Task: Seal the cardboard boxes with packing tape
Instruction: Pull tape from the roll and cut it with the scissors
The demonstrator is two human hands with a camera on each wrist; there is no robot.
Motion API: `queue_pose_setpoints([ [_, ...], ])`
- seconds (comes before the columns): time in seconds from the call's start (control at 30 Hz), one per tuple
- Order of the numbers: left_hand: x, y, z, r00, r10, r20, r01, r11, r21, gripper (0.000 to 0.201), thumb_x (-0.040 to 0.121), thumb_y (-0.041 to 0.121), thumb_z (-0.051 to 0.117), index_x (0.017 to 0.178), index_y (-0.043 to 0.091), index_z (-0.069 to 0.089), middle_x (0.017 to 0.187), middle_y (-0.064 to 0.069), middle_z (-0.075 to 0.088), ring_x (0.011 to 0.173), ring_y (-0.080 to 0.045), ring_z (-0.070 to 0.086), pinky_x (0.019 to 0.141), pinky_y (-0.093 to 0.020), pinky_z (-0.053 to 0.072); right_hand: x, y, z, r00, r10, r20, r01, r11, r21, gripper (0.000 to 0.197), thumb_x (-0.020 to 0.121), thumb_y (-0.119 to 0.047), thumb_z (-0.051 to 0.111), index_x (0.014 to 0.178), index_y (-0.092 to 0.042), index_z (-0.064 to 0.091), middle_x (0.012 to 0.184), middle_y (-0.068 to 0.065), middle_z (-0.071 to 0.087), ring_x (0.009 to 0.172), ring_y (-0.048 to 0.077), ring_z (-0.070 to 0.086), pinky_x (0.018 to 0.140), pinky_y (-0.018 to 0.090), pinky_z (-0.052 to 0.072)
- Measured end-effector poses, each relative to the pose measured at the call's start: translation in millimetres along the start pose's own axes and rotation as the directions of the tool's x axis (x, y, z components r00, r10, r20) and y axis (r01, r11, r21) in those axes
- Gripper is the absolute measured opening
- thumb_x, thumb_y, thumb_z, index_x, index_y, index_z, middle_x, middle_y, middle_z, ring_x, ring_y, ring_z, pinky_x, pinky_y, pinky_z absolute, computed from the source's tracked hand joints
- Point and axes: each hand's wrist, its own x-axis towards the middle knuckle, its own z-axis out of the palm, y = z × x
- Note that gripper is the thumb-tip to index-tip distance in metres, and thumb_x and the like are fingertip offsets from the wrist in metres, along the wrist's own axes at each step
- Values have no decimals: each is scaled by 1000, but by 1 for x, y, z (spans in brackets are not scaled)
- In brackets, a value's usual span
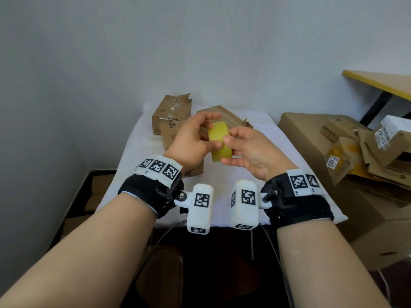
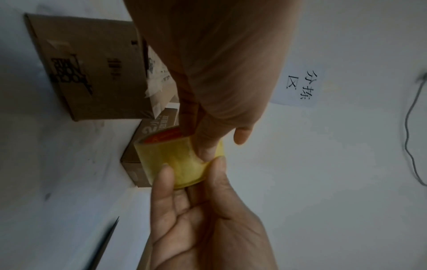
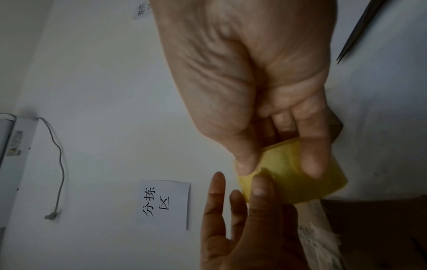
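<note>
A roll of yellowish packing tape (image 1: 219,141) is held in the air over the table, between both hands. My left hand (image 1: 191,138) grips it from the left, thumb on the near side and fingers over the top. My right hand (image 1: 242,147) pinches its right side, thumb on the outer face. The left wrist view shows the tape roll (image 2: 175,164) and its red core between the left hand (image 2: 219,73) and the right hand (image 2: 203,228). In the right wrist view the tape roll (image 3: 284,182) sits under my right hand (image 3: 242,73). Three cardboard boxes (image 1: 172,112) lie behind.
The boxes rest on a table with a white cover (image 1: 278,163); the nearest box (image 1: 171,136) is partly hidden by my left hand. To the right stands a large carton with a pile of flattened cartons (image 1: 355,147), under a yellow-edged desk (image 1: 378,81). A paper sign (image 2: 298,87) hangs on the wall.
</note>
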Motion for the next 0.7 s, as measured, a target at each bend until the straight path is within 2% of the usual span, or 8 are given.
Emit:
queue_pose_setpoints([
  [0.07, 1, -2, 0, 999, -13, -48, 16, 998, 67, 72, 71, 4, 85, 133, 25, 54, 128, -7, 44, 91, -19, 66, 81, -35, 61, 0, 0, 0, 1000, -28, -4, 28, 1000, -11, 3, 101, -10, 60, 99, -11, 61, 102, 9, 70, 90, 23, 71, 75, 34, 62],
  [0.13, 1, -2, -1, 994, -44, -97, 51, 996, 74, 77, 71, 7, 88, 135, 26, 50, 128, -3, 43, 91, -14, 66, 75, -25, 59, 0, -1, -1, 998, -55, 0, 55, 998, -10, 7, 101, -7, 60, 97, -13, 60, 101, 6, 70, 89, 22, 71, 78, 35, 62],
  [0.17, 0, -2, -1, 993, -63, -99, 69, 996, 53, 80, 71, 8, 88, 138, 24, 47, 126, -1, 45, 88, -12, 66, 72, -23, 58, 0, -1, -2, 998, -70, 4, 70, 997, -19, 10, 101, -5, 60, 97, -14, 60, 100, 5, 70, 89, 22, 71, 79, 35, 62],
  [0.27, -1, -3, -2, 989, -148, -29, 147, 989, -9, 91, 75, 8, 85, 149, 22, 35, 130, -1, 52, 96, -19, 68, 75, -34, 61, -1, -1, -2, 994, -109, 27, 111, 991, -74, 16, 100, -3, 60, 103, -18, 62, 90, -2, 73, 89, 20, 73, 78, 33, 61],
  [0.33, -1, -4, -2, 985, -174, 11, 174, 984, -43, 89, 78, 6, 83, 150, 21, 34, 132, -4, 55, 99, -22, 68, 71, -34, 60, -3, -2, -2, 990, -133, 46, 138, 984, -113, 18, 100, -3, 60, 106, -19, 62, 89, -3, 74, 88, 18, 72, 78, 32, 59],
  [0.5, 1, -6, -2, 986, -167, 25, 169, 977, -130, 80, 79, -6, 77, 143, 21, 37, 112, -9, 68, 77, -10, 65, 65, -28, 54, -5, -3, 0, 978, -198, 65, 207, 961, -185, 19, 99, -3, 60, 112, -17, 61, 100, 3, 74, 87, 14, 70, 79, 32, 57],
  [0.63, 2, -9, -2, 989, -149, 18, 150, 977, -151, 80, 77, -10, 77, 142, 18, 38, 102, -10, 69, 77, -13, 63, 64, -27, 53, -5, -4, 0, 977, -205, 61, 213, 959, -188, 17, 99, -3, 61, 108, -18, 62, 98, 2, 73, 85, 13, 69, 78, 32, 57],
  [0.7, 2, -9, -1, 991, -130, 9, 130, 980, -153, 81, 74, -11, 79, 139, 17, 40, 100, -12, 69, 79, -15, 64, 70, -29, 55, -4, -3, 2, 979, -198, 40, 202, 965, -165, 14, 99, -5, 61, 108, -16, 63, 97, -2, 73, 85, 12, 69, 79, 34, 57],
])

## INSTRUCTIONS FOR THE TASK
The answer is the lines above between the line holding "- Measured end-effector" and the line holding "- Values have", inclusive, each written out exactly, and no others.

## SOLUTION
- Measured end-effector poses, each relative to the pose measured at the call's start: translation in millimetres along the start pose's own axes and rotation as the directions of the tool's x axis (x, y, z components r00, r10, r20) and y axis (r01, r11, r21) in those axes
- Gripper is the absolute measured opening
- thumb_x, thumb_y, thumb_z, index_x, index_y, index_z, middle_x, middle_y, middle_z, ring_x, ring_y, ring_z, pinky_x, pinky_y, pinky_z absolute, computed from the source's tracked hand joints
- Point and axes: each hand's wrist, its own x-axis towards the middle knuckle, its own z-axis out of the palm, y = z × x
- Note that gripper is the thumb-tip to index-tip distance in metres, and thumb_x and the like are fingertip offsets from the wrist in metres, along the wrist's own axes at each step
- Values have no decimals: each is scaled by 1000, but by 1 for x, y, z (spans in brackets are not scaled)

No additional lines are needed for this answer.